El verano, este mismo verano, brinda la oportunidad de poner orden, sanear,
afrontar las debilidades, definir las prioridades, mantener las conversaciones
aplazadas.
Como
le pasa a los bosques de verdad, para nuestra floresta cofradiera no hay mayor
peligro que el del fuego intencionado. No me atrevo a diagnosticar piromanía nazarena,
pero ante algunas circunstancias, de poca monta o de mayor calado, no
andaríamos muy desencaminados y encontraríamos dignos seguidores de Nerón.
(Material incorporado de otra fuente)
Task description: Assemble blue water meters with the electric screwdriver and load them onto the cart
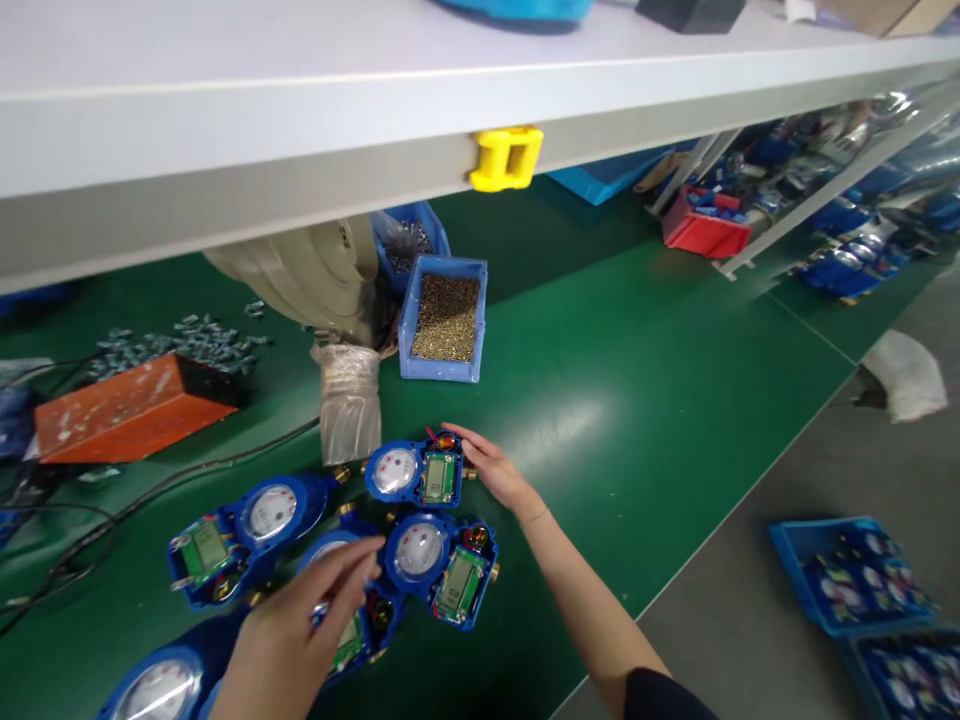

Fuera del DSM-5 y de la CIE-11, la envidia y la soberbia siguen siendo gasolina
y cerillas que cercenan la apacible vida, ¡es posible!, dentro de las
hermandades. Nos cuesta apagar nuestro yo más descontrolado, nuestra vana
vanidad, y la cofradía lo padece, se resiente, se ve herida por nuestro fuego
destructor más que renovada por el fuego del Espíritu al que deberíamos dejar
actuar en nosotros. Sea el verano tiempo para invocarlo, para dejarnos
humildemente hacer por él, para salir al bosque a respirar y dar gracias a un
Dios que hace arder nuestros corazones cuando nos habla por el camino.